Citing a 1981 US Supreme Court ruling rejecting termination of
parental rights solely on a history of mental illness, the WV high
court finds "little support" for the circuit's ruling that "the
potential for future harm justifies the denial of custody." "Such a
conclusion, while laudable in its obvious intent to protect the
innocent child, infringes too profoundly upon the rights of this
natural parent to her child and is based on mere speculation as to the
future course of the...disorder," the majority decision holds. (Court
Returns Boy to Custody of Mother, Martinsburg Journal, 7/18/93)

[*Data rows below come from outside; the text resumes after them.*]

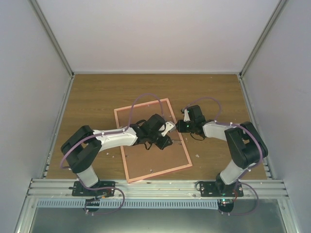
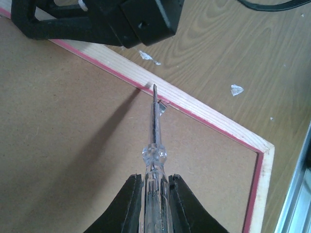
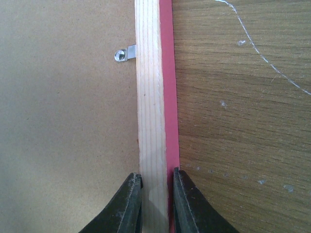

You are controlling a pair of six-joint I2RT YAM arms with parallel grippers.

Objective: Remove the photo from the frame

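Bare-wood frame (image 3: 148, 121); matt backing board (image 3: 63, 145); metal clip (image 3: 124, 55); clear plastic screwdriver (image 2: 154, 145).

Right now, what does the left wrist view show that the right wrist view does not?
Left wrist only: a clear-handled screwdriver gripped in the left fingers, tip at the frame's inner edge, and a frame corner. Right wrist only: the right fingers pinching the frame's rail, and a metal tab turned over the backing board. Both: the frame's pale wood back with pink edge, the brown backing board, the wooden table.
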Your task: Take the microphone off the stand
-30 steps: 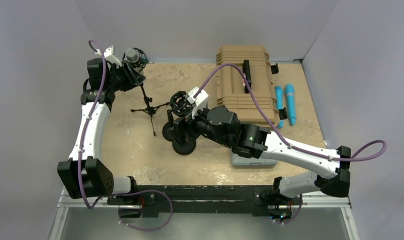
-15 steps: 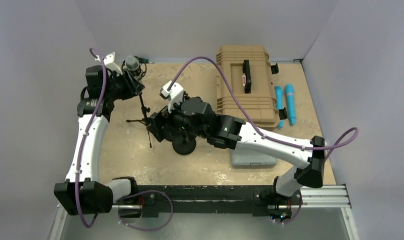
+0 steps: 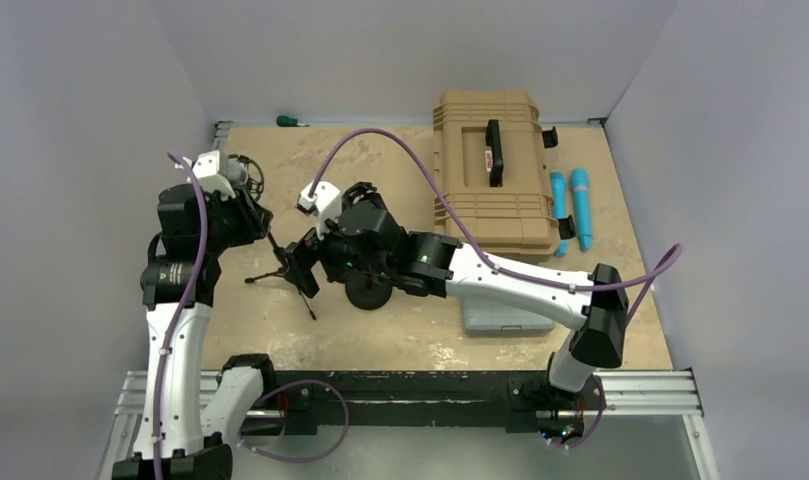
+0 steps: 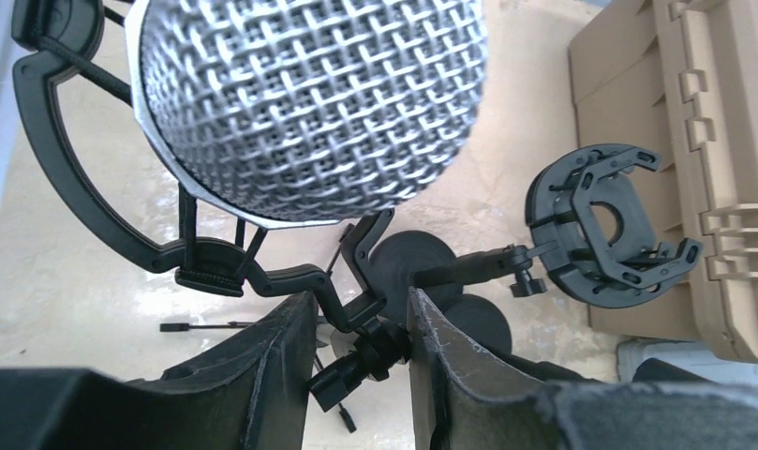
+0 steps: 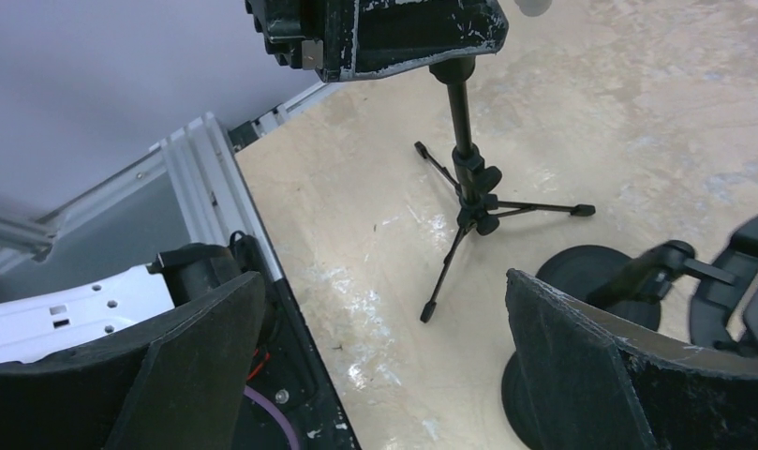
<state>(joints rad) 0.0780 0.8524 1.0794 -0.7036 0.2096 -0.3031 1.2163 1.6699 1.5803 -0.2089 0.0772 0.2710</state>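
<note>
Beyond left pincer, microphone (silver mesh), mount gripped

A robot lab bench is shown. A worn board table is closed in on three sides by plain grey walls, and an aluminium rail is fixed along its near edge. A left arm and a right arm are bolted there, and purple cables are run along them. Props are laid out as for a trial: a tan case, two blue tubes, a screwdriver, and a microphone on a stand.
</note>
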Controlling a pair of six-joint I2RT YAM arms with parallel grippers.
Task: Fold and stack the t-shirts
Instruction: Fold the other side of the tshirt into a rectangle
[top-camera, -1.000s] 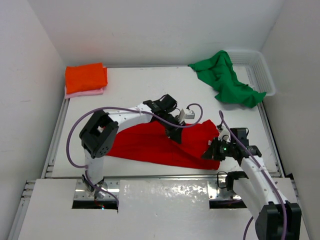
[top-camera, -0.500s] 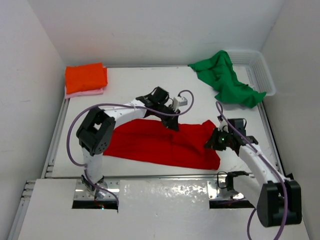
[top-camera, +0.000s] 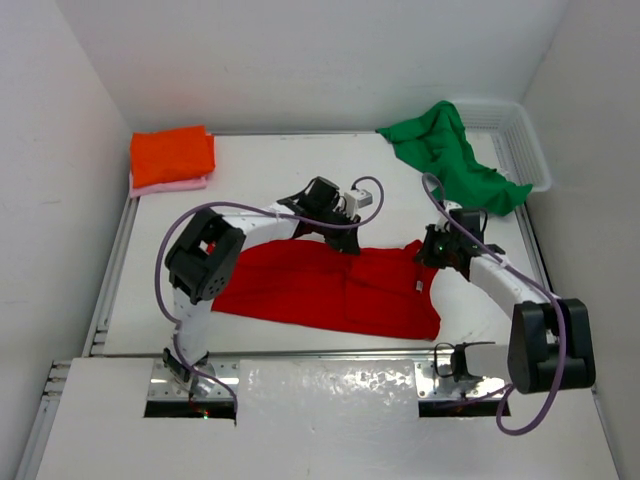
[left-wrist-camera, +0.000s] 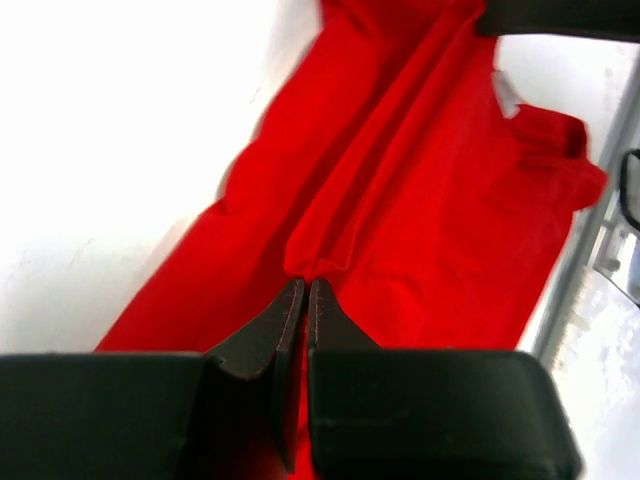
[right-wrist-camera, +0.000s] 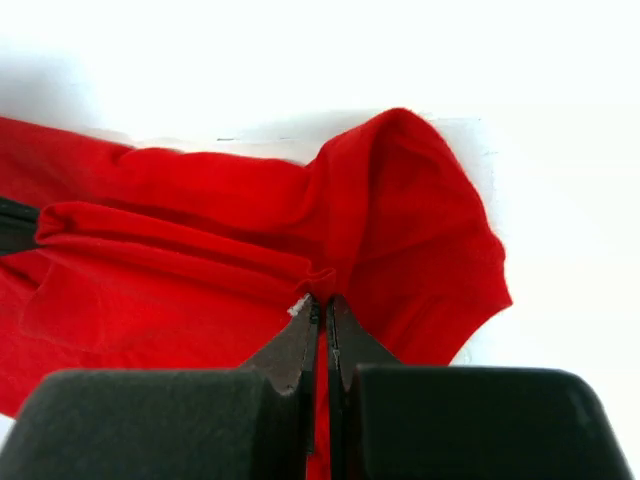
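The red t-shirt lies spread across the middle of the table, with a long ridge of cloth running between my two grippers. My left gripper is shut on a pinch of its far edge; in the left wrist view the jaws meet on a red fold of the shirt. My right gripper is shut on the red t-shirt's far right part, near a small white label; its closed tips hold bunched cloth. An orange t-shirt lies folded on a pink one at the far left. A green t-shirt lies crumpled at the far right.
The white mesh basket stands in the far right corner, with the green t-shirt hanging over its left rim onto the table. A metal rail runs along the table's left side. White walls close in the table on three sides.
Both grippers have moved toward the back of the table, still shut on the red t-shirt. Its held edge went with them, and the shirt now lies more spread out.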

Kimberly Chandler, 27, who fatally shot her three children, ages 7
months to 7 years, was found not guilty by reason of insanity by a
three-judge panel, which "accepted the reports of psychologists who
diagnosed her as suffering from depression and paranoia. She will
remain at a maximum security psychiatric hospital until doctors say
she no longer is mentally ill. Police say she bought a pistol with
welfare money and shot her child and a neighbor's child. They said she
threatened to kill the children earlier because she couldn't take the
stress of being a single parent." (Woman Who Killed Her Kids Found
Insane, Washington Times, 7/28/93)
"The stocky, middle-aged man had been referred to me for psychiatric
treatment as part of a court-ordered rehabilitation program designed
to curb his domestic violence...'Take my daughter,' he said with
pride. 'She knows right from wrong now. When I call her she's already
petrified when she gets to my chair. She's in tears before I even
touch her. If I just use a certain tone of voice, she'll start
trembling.' Before he spent 15 minutes in my office, I knew I disliked
him intensely...If I had been introduced to him in...a social setting,
I would have done my bet to avoid him. As a psychiatrist, however, I
couldn't avoid him. Moreover, I knew I would have to forge enough of a
connection with him and delve deeply enough into his life to try to
help him. The empathic imperative is both the heart of effective
psychiatric practice and one of the most emotionally draining aspects
of practicing psychiatry...We are routinely called upon to summon a
regard even for those who have no regard for us, themselves, or
others." --Keith Ablow, MD, medical director, Tri-County Mental Health
Centers, Lynn, MA. (Personality Conflicts, Ablow, WP Health, 9/21/93)
Heart Stoppers
"A jolly Washington dinner party...was underway the other night when a
White House official present was called to the phone. A little teasing
followed him...These mid-dinner calls are a common enough occurrence
in Washington and invariably produce cracks from the other guests
about the summoned one's great importance...The man returned in a few
minutes only to summon...two other men who also work with the
president. Now the place got really interested, even a touch giddy.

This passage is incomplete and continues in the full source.